WHAT YOU NEED TO DO: Your response should contain every record below, copied exactly.

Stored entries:
● ● ●

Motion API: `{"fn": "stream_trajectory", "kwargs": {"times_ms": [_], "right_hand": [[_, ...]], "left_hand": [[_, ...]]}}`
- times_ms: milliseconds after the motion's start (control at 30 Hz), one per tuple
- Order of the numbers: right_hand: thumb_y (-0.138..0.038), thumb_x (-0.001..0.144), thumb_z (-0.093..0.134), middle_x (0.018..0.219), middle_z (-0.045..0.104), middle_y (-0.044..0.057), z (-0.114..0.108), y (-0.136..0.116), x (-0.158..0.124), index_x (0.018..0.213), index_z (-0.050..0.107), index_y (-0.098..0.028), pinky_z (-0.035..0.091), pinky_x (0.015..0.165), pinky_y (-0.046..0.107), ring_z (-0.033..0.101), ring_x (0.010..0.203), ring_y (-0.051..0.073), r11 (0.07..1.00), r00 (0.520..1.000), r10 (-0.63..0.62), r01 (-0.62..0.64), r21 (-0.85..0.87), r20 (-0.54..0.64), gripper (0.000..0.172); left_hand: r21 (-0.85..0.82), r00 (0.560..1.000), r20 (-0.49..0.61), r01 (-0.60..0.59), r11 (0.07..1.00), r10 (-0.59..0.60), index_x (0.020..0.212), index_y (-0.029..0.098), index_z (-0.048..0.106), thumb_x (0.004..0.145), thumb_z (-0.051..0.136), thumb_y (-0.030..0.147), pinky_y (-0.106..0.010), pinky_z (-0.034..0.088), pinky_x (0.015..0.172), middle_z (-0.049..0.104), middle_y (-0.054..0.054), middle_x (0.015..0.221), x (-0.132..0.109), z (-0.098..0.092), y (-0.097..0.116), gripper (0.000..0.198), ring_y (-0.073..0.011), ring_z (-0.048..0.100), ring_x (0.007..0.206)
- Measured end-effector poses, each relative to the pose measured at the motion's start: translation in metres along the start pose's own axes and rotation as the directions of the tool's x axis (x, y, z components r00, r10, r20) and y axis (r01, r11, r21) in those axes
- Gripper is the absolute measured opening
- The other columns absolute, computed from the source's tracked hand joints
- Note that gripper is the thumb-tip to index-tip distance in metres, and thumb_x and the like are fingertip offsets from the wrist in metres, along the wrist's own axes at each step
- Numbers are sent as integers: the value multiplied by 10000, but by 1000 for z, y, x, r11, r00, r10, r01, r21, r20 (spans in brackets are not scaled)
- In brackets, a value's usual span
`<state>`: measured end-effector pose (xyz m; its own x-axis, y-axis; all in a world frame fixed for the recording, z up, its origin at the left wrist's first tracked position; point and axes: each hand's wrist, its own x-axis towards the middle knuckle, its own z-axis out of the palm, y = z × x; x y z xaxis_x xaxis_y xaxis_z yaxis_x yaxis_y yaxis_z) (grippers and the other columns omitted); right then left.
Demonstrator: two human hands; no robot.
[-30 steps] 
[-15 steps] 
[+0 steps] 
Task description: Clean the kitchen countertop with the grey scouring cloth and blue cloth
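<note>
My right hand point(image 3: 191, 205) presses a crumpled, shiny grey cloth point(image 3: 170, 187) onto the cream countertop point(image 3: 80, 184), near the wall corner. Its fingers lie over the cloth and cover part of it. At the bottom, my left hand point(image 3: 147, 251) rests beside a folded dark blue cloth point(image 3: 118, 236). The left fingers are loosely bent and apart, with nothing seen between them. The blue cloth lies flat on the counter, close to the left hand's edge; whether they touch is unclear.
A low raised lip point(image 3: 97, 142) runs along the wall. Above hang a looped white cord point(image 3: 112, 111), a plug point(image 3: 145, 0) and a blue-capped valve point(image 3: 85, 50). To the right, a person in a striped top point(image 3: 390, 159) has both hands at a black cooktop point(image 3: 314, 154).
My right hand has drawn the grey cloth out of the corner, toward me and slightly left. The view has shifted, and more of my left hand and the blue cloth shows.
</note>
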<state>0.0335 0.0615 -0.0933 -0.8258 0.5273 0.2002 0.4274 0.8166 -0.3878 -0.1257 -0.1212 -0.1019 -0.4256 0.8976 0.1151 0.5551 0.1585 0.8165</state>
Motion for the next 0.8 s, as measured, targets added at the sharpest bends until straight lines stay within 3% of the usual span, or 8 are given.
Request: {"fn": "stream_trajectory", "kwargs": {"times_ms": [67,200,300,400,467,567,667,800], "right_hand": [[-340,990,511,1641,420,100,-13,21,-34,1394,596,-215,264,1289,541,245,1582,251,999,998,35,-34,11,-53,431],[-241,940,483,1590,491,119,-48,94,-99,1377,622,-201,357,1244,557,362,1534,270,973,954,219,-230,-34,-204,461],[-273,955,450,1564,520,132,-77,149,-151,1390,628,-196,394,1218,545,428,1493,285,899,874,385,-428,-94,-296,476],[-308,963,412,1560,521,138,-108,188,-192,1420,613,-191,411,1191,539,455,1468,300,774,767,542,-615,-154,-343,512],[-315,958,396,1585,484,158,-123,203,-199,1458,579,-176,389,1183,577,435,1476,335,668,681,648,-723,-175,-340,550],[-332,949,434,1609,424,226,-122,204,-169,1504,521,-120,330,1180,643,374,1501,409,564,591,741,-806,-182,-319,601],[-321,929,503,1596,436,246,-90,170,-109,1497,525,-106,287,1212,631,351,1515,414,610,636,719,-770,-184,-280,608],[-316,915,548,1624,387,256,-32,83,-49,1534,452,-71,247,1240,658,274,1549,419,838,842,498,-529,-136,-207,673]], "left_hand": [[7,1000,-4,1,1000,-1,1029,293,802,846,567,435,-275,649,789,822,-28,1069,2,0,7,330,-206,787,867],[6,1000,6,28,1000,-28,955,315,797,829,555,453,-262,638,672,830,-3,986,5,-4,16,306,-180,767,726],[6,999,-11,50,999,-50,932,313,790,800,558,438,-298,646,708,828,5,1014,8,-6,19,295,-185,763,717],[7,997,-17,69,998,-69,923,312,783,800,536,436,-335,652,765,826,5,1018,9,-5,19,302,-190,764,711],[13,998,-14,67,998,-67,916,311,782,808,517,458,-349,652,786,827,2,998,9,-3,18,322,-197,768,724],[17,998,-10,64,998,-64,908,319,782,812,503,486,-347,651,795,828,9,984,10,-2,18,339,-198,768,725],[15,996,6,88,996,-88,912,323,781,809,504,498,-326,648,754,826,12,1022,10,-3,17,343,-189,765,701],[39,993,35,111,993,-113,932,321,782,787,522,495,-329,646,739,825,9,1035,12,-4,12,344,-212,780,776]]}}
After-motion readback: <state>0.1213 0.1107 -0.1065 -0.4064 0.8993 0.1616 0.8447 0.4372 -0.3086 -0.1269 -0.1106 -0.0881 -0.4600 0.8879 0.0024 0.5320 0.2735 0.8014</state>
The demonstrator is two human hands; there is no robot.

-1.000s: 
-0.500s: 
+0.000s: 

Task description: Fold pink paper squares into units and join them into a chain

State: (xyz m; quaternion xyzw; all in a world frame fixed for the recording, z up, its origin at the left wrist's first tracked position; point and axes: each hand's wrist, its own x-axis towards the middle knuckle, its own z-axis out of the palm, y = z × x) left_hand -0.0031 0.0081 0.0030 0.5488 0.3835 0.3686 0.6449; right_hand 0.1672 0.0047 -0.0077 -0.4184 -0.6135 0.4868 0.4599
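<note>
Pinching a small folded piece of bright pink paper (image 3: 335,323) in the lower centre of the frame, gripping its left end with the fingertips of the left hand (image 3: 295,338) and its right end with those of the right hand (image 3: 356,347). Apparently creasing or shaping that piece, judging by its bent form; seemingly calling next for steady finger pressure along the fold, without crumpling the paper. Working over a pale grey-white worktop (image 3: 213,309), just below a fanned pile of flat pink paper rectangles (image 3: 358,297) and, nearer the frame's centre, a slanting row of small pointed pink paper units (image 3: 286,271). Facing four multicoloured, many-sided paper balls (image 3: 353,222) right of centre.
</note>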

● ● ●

TASK OUTPUT:
Motion API: `{"fn": "stream_trajectory", "kwargs": {"times_ms": [_], "right_hand": [[_, ...]], "left_hand": [[_, ...]]}}`
- times_ms: milliseconds after the motion's start (control at 30 Hz), one per tuple
- Order of the numbers: right_hand: thumb_y (-0.138..0.038), thumb_x (-0.001..0.144), thumb_z (-0.093..0.134), middle_x (0.018..0.219), middle_z (-0.045..0.104), middle_y (-0.044..0.057), z (-0.114..0.108), y (-0.136..0.116), x (-0.158..0.124), index_x (0.018..0.213), index_z (-0.050..0.107), index_y (-0.098..0.028), pinky_z (-0.035..0.091), pinky_x (0.015..0.165), pinky_y (-0.046..0.107), ring_z (-0.033..0.101), ring_x (0.010..0.203), ring_y (-0.051..0.073), r11 (0.07..1.00), r00 (0.520..1.000), r10 (-0.63..0.62), r01 (-0.62..0.64), r21 (-0.85..0.87), r20 (-0.54..0.64), gripper (0.000..0.172); left_hand: r21 (-0.85..0.82), r00 (0.560..1.000), r20 (-0.49..0.61), r01 (-0.60..0.59), r11 (0.07..1.00), r10 (-0.59..0.60), index_x (0.020..0.212), index_y (-0.029..0.098), index_z (-0.048..0.106), thumb_x (0.004..0.145), thumb_z (-0.051..0.136), thumb_y (-0.030..0.147), pinky_y (-0.106..0.010), pinky_z (-0.034..0.088), pinky_x (0.015..0.172), middle_z (-0.049..0.104), middle_y (-0.054..0.054), middle_x (0.015..0.221), x (-0.132..0.109), z (-0.098..0.092), y (-0.097..0.116), gripper (0.000..0.198), ring_y (-0.073..0.011), ring_z (-0.048..0.100), ring_x (0.007..0.206)
- Measured end-effector poses, each relative to the pose measured at the motion's start: translation in metres along the start pose's own axes and rotation as the directions of the tool's x axis (x, y, z components r00, r10, r20) and y axis (r01, r11, r21) in those axes
- Gripper is the absolute measured opening
- The other columns absolute, computed from the source's tracked hand joints
- Note that gripper is the thumb-tip to index-tip distance in metres, and thumb_x and the like are fingertip offsets from the wrist in metres, along the wrist's own axes at each step
- Numbers are sent as integers: the value multiplied by 10000, but by 1000 for z, y, x, r11, r00, r10, r01, r21, r20 (spans in brackets are not scaled)
- In brackets, a value's usual span
`<state>`: measured end-effector pose (xyz m; its own x-axis, y-axis; all in a world frame fixed for the recording, z up, its origin at the left wrist's first tracked position; point and axes: each hand's wrist, its own x-axis towards the middle knuckle, its own z-axis out of the palm, y = z × x; x y z xaxis_x xaxis_y xaxis_z yaxis_x yaxis_y yaxis_z) (grippers and the other columns omitted); right then left.
Demonstrator: two human hands; no robot.
[-30 steps] 
[-15 steps] 
[+0 steps] 
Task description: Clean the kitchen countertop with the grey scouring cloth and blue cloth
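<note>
My right hand point(image 3: 191, 205) presses a crumpled, shiny grey cloth point(image 3: 170, 187) onto the cream countertop point(image 3: 80, 184), near the wall corner. Its fingers lie over the cloth and cover part of it. At the bottom, my left hand point(image 3: 147, 251) rests beside a folded dark blue cloth point(image 3: 118, 236). The left fingers are loosely bent and apart, with nothing seen between them. The blue cloth lies flat on the counter, close to the left hand's edge; whether they touch is unclear.
A low raised lip point(image 3: 97, 142) runs along the wall. Above hang a looped white cord point(image 3: 112, 111), a plug point(image 3: 145, 0) and a blue-capped valve point(image 3: 85, 50). To the right, a person in a striped top point(image 3: 390, 159) has both hands at a black cooktop point(image 3: 314, 154).
My right hand has drawn the grey cloth out of the corner, toward me and slightly left. The view has shifted, and more of my left hand and the blue cloth shows.
</note>
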<state>0.0335 0.0615 -0.0933 -0.8258 0.5273 0.2002 0.4274 0.8166 -0.3878 -0.1257 -0.1212 -0.1019 -0.4256 0.8976 0.1151 0.5551 0.1585 0.8165</state>
Motion for the next 0.8 s, as measured, targets added at the sharpest bends until straight lines stay within 3% of the usual span, or 8 are given.
Request: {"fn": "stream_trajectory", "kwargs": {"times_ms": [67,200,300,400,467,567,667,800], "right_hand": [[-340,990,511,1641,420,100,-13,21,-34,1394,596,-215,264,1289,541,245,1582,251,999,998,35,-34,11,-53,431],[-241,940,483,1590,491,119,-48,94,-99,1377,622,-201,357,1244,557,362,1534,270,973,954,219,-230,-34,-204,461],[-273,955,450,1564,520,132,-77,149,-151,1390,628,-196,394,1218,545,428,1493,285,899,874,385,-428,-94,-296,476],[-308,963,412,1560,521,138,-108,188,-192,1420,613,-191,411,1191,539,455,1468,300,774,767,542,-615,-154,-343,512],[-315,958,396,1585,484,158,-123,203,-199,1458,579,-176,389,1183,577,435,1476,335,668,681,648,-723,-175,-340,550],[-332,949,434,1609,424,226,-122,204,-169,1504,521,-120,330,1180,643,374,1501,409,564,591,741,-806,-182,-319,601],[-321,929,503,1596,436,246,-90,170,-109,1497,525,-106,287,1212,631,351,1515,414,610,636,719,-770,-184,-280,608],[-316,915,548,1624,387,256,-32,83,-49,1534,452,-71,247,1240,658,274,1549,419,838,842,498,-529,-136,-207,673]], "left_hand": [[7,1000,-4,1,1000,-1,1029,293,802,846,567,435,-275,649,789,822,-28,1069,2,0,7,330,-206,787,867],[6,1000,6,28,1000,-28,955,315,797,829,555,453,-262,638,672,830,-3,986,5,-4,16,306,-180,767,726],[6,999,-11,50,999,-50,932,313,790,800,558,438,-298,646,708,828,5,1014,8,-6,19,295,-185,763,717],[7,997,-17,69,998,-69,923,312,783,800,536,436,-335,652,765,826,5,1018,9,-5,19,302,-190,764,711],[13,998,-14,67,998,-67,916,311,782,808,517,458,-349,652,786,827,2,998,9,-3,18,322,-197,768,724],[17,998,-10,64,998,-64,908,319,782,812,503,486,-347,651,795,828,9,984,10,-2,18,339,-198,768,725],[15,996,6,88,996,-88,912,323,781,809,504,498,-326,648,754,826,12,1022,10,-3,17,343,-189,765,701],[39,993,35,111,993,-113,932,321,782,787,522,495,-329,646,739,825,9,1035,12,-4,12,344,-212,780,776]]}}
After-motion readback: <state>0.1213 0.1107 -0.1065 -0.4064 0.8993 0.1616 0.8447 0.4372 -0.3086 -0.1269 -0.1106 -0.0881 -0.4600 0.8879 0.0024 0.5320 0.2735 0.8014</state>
The demonstrator is two human hands; there is no robot.

-1.000s: 
-0.500s: 
+0.000s: 

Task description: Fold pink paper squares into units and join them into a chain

State: (xyz m; quaternion xyzw; all in a world frame fixed for the recording, z up, its origin at the left wrist's first tracked position; point and axes: each hand's wrist, its own x-axis towards the middle knuckle, its own z-axis out of the palm, y = z × x) left_hand -0.0031 0.0081 0.0030 0.5488 0.3835 0.3686 0.6449; right_hand 0.1672 0.0047 -0.0077 -0.4184 -0.6135 0.4868 0.4599
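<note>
Pinching a small folded piece of bright pink paper (image 3: 335,323) in the lower centre of the frame, gripping its left end with the fingertips of the left hand (image 3: 295,338) and its right end with those of the right hand (image 3: 356,347). Apparently creasing or shaping that piece, judging by its bent form; seemingly calling next for steady finger pressure along the fold, without crumpling the paper. Working over a pale grey-white worktop (image 3: 213,309), just below a fanned pile of flat pink paper rectangles (image 3: 358,297) and, nearer the frame's centre, a slanting row of small pointed pink paper units (image 3: 286,271). Facing four multicoloured, many-sided paper balls (image 3: 353,222) right of centre.
</note>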

No additional lines are needed for this answer.